_TASK DETAILS:_ Return the full listing character for character, without its pictures.

_DATASET CONTENT:_
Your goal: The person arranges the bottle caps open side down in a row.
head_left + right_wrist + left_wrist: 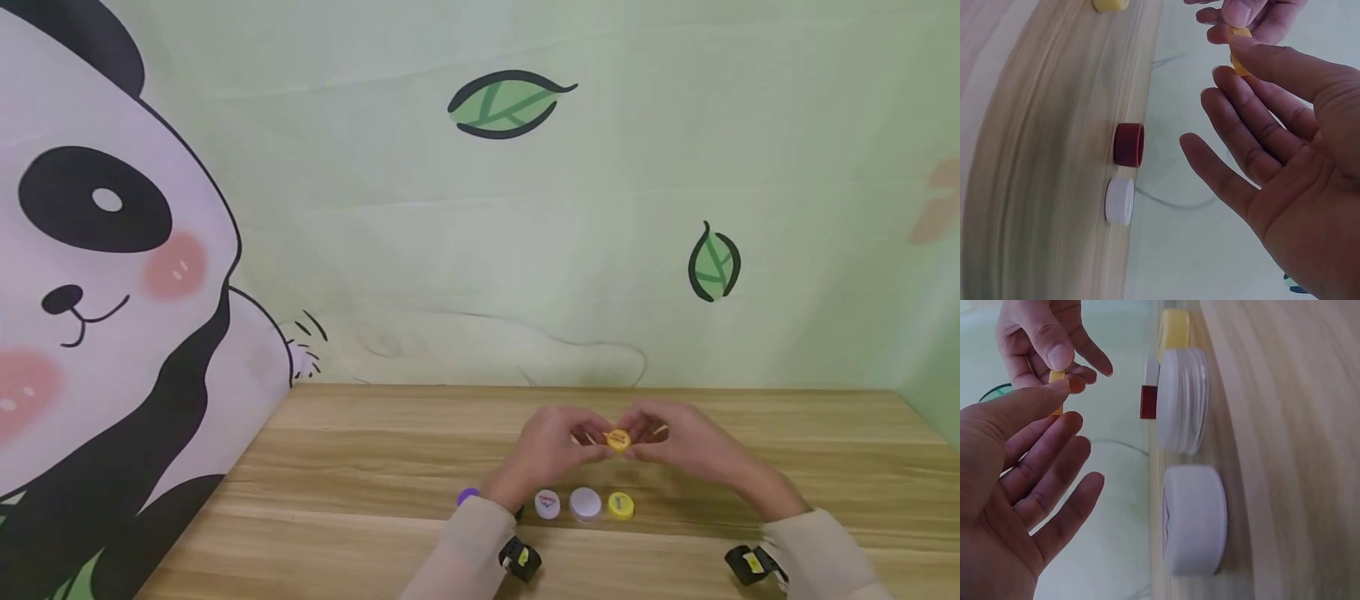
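Note:
A small orange-yellow bottle cap (pixel 618 440) with print on its top is held above the table between both hands. From the left, my left hand (pixel 555 442) pinches its edge with thumb and fingertips. My right hand (pixel 678 437) pinches the opposite edge. In both wrist views the remaining fingers spread loosely away from the cap. Nearer the front lie a yellow cap (pixel 621 506), a plain white cap (pixel 586 504) and a white cap with a printed logo (pixel 547 504). A purple cap (pixel 468 497) is partly covered by the left forearm.
The right wrist view shows a dark red cap (pixel 1129 145) and another white cap (pixel 1120 201) standing on the wooden table (pixel 360 467). A pale green cloth backdrop (pixel 375 208) with a panda print hangs behind the table's far edge.

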A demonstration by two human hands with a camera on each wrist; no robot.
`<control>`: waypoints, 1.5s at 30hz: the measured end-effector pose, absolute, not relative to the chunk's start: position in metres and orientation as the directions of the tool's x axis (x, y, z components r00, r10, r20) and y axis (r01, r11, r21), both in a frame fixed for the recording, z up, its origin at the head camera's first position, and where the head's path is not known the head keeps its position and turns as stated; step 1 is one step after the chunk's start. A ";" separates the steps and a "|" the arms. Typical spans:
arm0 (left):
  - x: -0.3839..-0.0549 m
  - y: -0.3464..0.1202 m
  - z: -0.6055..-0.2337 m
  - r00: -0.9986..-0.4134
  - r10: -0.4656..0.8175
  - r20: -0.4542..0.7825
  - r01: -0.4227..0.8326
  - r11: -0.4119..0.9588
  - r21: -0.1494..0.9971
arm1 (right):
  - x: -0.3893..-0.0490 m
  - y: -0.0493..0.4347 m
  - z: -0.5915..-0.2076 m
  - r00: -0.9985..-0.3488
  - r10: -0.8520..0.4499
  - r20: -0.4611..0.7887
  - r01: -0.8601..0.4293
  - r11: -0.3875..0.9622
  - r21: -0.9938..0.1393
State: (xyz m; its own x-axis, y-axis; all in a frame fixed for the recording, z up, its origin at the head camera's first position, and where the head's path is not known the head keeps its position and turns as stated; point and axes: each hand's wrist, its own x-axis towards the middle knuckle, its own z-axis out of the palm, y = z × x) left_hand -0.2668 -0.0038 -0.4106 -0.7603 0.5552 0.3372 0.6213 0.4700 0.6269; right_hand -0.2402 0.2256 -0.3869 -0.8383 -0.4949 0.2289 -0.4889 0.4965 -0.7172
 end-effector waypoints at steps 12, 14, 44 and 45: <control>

_TASK SOLUTION:_
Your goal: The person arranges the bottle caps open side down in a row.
head_left + right_wrist + left_wrist: 
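Note:
A small orange-yellow bottle cap (pixel 618 440) with print on its top is held above the table between both hands. From the left, my left hand (pixel 555 442) pinches its edge with thumb and fingertips. My right hand (pixel 678 437) pinches the opposite edge. In both wrist views the remaining fingers spread loosely away from the cap. Nearer the front lie a yellow cap (pixel 621 506), a plain white cap (pixel 586 504) and a white cap with a printed logo (pixel 547 504). A purple cap (pixel 468 497) is partly covered by the left forearm.
The right wrist view shows a dark red cap (pixel 1129 145) and another white cap (pixel 1120 201) standing on the wooden table (pixel 360 467). A pale green cloth backdrop (pixel 375 208) with a panda print hangs behind the table's far edge.
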
A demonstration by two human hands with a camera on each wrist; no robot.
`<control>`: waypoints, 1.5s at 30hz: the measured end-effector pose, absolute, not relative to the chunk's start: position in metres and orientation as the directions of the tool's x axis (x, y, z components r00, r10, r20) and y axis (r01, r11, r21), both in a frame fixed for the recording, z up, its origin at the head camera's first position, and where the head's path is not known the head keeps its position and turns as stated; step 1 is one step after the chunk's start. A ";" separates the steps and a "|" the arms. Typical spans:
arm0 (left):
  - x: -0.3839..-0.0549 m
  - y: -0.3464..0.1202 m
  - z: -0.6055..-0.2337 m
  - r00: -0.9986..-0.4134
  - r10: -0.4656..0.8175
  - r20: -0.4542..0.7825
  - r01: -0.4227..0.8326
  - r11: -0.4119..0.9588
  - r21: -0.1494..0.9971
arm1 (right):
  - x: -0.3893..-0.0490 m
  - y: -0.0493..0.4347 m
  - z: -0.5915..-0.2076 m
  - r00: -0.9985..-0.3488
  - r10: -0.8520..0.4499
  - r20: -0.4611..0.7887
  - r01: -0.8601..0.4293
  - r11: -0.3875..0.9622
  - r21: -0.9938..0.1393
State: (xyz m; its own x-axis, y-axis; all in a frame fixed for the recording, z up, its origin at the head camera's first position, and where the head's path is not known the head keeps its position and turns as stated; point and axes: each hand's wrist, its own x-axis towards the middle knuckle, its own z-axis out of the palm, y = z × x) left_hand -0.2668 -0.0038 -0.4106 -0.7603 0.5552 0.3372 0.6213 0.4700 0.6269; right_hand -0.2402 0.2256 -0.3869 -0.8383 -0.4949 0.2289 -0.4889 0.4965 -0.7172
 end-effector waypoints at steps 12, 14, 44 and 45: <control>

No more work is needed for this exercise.